To ensure subjects were enrolled across the entire age range of 6–17 years, three subjects were required to be enrolled into each of the following age-cohorts: 6–8, 9–11, 12–14, and 15–17 years. After a minimum 8-h fast, each subject received a single oral 15-mg dose of cinacalcet (½ of a 30-mg tablet, weighed with a Mettler balance) with 90 mL (3 oz) of water. Subjects continued to fast for 4 h after treatment administration, and they were followed for 72 h after dosing.
Rationale for dosage selection
In vitro and in vivo studies have demonstrated that cinacalcet is extensively metabolized by multiple cytochrome P450 (CYP) enzymes, including CYP3A4, CYP2D6, and CYP1A2 [18
]. The capacity to metabolize drugs in children varies throughout development of CYP enzymes and is completed by approximately 6 years of age. Therefore, the difference in pharmacokinetic properties of cinacalcet for adults and pediatric patients older than 6 years is likely to be due to differences in body surface area (BSA). Based on BSA, a 6-year-old child should receive approximately 50 % of an adult dose. The recommended starting dose for cinacalcet in adults is 30 mg; therefore, a dose of 15 mg was selected for this study.
Blood samples for safety assessments were collected at screening, baseline, and on study Day 4. Blood samples for pharmacokinetic analysis were collected at predose and at 0.5, 1, 2, 3, 4, 5, 6, 8, 12, 24, 48, and 72 h post-dose, and those for pharmacodynamic (Ca and iPTH) analysis were obtained at predose and at 2, 4, 8, 12, 24, 48, and 72 h post-dose.
Planned statistical analysis
All subjects who received cinacalcet were included in the safety, pharmacokinetics, and pharmacodynamics analyses. Since this was a descriptive study, the sample size of three subjects per age-cohort was based on practical considerations; no formal analyses for between-cohort comparisons were conducted.

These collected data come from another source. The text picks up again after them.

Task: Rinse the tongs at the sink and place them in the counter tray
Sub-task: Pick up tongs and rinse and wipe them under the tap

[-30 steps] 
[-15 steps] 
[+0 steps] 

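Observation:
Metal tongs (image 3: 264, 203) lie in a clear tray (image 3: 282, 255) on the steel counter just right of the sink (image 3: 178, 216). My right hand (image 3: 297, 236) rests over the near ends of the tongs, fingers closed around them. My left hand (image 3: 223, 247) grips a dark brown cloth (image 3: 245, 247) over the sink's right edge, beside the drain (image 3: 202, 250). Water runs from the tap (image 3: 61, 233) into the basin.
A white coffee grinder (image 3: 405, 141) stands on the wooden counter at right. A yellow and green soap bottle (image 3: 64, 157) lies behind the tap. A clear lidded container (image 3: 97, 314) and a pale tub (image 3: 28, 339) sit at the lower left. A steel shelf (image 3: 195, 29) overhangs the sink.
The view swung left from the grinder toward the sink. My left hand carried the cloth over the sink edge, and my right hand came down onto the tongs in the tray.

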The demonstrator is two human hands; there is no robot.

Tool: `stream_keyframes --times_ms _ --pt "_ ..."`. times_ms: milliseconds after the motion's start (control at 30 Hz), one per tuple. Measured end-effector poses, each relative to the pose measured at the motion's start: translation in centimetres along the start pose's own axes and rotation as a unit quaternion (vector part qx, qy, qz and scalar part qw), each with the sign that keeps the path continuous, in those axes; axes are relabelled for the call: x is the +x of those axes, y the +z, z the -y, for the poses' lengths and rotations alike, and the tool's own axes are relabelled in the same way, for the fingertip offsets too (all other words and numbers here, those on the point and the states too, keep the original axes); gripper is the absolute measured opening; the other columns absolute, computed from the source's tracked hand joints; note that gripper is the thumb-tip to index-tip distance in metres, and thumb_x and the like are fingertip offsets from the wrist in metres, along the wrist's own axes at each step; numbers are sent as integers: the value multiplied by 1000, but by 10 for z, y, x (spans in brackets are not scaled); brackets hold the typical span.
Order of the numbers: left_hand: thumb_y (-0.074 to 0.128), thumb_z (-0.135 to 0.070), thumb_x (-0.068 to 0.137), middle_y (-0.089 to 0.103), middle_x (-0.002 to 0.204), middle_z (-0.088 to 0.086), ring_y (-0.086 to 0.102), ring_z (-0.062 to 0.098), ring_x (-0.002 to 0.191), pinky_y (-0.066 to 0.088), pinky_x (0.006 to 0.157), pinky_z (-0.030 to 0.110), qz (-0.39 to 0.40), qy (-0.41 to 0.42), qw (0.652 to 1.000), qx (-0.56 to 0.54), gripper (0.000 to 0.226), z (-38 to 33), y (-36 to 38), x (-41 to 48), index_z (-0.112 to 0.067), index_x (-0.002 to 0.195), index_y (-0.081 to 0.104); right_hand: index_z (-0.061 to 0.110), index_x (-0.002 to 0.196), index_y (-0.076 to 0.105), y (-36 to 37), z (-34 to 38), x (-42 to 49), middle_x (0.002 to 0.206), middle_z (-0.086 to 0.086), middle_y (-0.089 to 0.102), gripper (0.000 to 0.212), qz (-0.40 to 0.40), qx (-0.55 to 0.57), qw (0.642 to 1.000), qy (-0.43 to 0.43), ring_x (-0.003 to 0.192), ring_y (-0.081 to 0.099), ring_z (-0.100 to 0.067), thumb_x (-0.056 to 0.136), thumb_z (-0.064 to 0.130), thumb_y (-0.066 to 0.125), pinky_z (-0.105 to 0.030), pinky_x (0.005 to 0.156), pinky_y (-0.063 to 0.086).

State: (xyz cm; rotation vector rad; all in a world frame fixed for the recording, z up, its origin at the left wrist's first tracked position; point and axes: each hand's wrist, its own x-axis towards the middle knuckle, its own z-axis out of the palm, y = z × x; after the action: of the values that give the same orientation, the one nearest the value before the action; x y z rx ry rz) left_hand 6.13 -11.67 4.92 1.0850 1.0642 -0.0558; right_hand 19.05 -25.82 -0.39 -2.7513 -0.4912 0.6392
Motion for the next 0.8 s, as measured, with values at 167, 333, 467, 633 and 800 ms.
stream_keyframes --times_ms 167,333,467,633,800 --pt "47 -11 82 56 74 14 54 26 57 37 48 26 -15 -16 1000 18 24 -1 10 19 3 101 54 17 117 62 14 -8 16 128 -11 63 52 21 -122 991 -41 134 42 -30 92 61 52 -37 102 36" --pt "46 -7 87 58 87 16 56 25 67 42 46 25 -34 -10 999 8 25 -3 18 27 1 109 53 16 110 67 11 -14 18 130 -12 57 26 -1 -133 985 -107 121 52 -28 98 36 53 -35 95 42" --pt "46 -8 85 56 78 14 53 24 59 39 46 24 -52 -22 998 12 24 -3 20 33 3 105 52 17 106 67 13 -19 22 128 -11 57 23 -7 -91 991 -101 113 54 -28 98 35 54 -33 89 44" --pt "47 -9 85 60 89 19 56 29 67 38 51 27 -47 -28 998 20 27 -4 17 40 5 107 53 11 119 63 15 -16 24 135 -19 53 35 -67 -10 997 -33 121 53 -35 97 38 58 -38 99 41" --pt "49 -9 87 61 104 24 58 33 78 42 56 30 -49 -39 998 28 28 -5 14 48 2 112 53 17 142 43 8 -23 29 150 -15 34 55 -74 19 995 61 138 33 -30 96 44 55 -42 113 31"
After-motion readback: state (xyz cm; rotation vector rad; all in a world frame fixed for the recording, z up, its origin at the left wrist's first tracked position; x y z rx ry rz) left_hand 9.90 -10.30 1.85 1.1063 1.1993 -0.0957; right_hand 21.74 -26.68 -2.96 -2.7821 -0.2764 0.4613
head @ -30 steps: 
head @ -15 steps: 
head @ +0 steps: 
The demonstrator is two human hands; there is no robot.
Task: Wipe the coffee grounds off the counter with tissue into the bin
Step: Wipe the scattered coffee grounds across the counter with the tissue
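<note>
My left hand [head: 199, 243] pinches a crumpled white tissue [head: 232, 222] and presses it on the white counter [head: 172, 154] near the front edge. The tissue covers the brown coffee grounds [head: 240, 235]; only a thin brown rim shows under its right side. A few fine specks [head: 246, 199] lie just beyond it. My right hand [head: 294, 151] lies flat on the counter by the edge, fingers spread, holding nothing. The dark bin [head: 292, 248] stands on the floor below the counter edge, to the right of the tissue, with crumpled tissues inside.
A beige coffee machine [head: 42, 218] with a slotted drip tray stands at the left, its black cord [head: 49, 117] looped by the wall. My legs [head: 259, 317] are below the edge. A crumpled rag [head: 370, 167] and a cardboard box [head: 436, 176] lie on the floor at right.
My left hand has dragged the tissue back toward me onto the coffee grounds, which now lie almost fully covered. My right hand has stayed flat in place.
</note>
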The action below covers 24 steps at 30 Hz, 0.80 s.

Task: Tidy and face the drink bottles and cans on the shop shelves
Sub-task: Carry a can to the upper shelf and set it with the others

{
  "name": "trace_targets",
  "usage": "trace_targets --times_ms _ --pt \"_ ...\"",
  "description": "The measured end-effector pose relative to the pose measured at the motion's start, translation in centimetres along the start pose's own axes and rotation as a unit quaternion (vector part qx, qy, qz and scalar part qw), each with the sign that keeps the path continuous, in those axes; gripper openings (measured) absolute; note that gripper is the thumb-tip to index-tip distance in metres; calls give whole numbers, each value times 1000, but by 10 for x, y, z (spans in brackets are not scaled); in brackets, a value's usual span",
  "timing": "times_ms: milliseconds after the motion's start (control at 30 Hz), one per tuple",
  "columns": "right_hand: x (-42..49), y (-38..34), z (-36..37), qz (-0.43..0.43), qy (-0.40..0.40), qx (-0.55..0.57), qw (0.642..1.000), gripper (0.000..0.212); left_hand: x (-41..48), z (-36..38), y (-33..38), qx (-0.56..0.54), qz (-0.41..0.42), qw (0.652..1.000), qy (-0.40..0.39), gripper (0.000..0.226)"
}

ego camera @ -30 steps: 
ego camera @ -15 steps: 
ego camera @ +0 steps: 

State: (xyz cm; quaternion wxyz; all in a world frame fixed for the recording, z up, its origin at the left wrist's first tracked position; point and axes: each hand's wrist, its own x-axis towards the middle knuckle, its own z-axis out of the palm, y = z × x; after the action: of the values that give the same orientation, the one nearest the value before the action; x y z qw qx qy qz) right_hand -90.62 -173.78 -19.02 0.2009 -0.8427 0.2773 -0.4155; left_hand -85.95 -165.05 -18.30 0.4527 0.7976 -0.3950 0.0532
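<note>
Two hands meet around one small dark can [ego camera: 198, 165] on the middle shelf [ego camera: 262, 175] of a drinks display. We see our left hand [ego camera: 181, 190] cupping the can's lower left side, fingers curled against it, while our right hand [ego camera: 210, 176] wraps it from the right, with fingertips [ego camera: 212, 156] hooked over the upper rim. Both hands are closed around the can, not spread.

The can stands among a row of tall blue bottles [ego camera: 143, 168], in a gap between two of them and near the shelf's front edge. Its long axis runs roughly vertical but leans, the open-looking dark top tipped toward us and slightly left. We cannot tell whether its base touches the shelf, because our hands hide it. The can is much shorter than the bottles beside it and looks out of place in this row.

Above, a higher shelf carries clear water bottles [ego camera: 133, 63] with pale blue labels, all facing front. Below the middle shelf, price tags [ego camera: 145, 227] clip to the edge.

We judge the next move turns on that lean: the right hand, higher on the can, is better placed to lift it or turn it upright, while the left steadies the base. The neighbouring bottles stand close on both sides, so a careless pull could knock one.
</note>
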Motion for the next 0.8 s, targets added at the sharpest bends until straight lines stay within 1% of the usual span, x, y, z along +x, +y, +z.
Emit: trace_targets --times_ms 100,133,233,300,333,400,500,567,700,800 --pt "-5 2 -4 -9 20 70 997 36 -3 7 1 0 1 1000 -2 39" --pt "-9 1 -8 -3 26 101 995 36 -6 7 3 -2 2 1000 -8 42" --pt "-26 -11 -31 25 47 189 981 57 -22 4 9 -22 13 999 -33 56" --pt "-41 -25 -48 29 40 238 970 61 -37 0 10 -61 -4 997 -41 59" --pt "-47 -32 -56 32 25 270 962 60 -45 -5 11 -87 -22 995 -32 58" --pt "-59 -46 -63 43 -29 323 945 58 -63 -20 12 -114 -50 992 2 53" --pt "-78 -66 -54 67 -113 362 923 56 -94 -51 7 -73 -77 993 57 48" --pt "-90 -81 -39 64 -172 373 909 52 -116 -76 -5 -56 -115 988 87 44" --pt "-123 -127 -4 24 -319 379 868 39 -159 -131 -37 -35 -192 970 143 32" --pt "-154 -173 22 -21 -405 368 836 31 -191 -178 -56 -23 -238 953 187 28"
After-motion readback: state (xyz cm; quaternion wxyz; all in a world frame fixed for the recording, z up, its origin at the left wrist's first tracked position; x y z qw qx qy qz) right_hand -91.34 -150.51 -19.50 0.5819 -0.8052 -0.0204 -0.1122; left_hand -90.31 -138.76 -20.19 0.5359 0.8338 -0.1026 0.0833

The safety profile assessment was based on adverse events, vital signs, clinical laboratory measurements, electrocardiogram, and physical examinations. An adverse event was defined as an undesirable medical sign or symptom or worsening of a pre-existing medical condition present at baseline that occurred after initiation of the investigational product. A serious adverse event included any event deemed fatal or life threatening, an event that required or prolonged in-patient hospitalization, or a persistent, significant disability or incapacity, congenital anomaly, or birth defect, as well as any event that may have resulted in urgent investigation.
Plasma cinacalcet concentration–time data were analyzed by non-compartmental methods using WinNonlin Enterprise (ver. 5.1.1; Pharsight Corp, Mountain View, CA). The serum peak concentration (Cmax) after dosing was identified by inspection of the data, and the corresponding time to reach Cmax (tmax) was recorded. Plasma cinacalcet concentration versus time was plotted on a semi-log-scale, and the data points that described the terminal log-linear segment of the elimination phase were identified. Whenever possible, a linear regression of the log-transformed terminal data points versus time was used to estimate the terminal rate constant β. The terminal half-life, t1/sβ was calculated as 0.693/β. The area under the concentration–time curve from zero to the last measurable concentration (AUC0-t) was calculated by the linear trapezoidal method. The AUC from the time of the last measurable concentration to infinity (AUCt-inf) was calculated by dividing the predicted concentration at the time of the last measurable concentration by β. The AUC from time zero to infinity, AUCo-inf, was calculated by the summation of AUC0-t and AUCt-inf. AUC0-inf was not reported when AUCt-inf exceeded 20 % of the total AUC. The apparent oral clearance (CL/F) was calculated as dose/AUC0-inf.